> **TASK DETAILS**
Please report every line in the entries that contains the string "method".

=======

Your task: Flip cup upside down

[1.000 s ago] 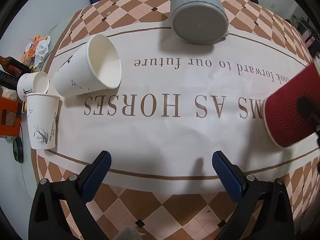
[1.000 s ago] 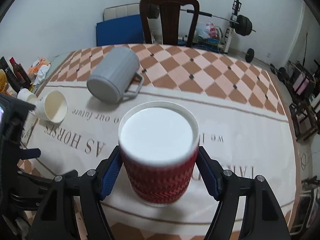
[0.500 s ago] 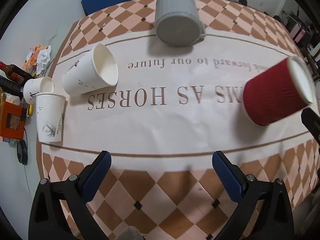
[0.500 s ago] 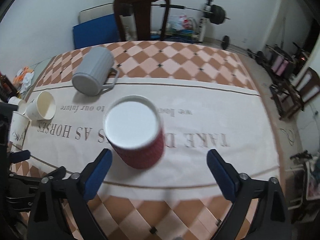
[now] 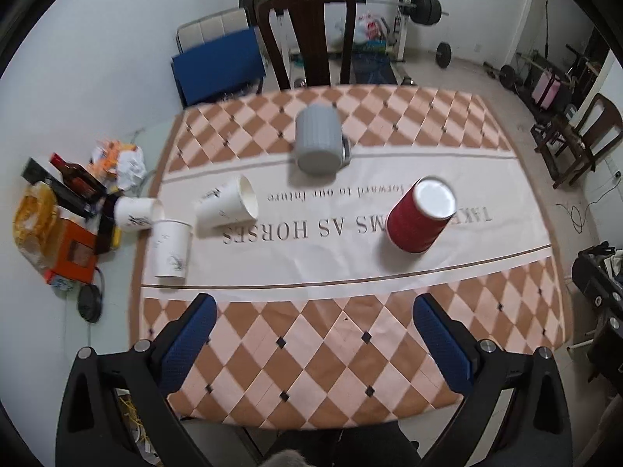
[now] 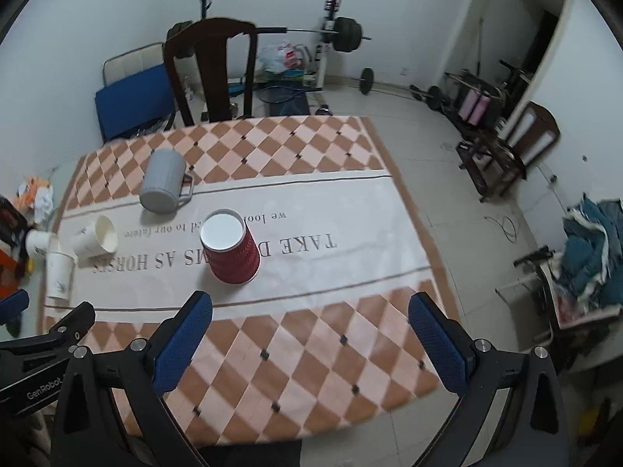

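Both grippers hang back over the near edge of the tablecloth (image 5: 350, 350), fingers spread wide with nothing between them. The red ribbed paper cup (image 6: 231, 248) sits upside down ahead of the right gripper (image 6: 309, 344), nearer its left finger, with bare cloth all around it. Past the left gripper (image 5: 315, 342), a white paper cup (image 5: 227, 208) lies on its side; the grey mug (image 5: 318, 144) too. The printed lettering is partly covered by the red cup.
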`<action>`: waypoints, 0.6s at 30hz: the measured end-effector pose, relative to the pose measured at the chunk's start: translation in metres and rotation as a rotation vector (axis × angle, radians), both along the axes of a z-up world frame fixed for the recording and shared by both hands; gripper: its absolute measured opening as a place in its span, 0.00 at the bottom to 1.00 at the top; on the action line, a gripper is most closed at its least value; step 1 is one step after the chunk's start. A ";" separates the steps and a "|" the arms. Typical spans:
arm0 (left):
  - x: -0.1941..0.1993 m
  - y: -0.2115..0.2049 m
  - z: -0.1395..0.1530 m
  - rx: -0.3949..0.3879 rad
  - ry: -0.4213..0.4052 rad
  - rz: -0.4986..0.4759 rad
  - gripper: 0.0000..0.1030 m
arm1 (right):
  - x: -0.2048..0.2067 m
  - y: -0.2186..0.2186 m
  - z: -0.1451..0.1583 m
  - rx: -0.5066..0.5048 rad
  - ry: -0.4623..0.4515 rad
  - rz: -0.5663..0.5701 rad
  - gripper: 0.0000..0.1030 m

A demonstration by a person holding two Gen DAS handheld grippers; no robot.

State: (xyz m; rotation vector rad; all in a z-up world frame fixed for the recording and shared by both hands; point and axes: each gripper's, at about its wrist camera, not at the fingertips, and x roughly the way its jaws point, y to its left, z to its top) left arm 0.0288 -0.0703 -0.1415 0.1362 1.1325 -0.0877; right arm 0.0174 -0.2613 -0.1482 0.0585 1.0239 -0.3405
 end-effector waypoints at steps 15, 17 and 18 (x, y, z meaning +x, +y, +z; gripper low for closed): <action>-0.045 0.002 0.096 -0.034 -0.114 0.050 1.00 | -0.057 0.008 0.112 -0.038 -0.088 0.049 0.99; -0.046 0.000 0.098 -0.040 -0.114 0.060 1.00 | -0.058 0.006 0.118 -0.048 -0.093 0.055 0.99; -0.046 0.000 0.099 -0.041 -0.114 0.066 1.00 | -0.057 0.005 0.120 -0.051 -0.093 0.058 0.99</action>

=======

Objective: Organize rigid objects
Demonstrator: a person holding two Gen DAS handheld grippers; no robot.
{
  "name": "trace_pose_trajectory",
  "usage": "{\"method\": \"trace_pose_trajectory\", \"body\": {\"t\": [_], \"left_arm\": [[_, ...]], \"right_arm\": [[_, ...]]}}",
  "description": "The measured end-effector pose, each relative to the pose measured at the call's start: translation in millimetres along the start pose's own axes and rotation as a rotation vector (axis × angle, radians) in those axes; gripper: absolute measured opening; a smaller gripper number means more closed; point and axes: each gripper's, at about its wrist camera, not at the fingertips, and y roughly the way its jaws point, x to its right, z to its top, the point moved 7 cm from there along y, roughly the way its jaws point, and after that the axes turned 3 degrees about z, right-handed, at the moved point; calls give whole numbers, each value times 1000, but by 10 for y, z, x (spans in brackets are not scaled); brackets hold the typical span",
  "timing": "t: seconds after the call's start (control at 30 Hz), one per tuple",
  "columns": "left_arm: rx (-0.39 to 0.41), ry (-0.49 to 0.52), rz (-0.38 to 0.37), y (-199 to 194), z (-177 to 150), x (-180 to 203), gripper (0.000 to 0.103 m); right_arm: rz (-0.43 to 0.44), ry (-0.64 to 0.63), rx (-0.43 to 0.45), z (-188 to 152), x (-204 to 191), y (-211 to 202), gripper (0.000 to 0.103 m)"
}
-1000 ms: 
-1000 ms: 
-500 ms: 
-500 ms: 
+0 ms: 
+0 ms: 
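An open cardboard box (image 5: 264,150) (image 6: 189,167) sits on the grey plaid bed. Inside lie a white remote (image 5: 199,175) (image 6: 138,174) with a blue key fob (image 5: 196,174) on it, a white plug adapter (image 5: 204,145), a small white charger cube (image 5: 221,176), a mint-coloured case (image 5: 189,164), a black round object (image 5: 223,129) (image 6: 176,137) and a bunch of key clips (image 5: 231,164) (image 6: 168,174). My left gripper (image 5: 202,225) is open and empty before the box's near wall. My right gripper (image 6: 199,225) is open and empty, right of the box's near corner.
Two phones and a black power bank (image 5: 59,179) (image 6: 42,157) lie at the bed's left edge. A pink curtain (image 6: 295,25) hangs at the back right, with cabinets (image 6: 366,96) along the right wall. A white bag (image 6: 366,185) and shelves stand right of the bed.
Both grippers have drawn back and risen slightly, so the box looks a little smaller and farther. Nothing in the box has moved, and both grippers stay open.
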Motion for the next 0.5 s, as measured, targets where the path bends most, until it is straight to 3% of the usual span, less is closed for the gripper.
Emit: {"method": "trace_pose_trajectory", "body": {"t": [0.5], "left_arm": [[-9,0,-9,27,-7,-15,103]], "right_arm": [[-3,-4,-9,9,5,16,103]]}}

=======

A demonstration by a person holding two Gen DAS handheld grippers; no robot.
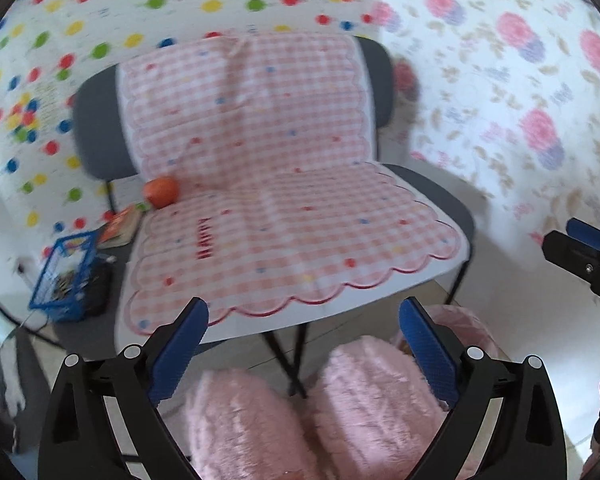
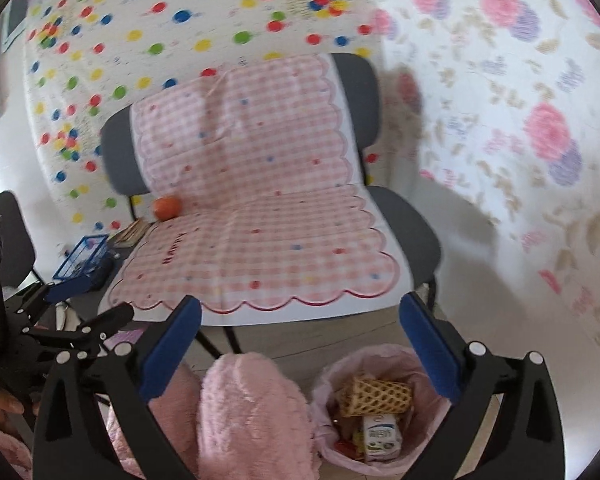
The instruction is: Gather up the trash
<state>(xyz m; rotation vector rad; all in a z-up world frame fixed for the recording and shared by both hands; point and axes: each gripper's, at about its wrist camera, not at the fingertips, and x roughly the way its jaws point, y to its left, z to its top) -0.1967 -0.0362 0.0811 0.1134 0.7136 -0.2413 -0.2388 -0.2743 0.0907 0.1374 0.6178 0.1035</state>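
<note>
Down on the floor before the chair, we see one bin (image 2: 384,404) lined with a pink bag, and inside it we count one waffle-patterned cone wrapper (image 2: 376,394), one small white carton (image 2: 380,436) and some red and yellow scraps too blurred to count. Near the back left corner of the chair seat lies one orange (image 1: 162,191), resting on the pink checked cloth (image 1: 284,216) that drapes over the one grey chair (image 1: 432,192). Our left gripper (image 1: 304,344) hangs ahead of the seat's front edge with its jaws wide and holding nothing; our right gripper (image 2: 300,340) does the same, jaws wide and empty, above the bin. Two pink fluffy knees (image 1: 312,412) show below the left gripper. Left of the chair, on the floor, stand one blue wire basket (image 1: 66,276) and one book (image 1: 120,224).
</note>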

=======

> **ANSWER TO THIS TASK**
  "usage": "{\"method\": \"trace_pose_trajectory\", \"body\": {\"t\": [_], \"left_arm\": [[_, ...]], \"right_arm\": [[_, ...]]}}",
Emit: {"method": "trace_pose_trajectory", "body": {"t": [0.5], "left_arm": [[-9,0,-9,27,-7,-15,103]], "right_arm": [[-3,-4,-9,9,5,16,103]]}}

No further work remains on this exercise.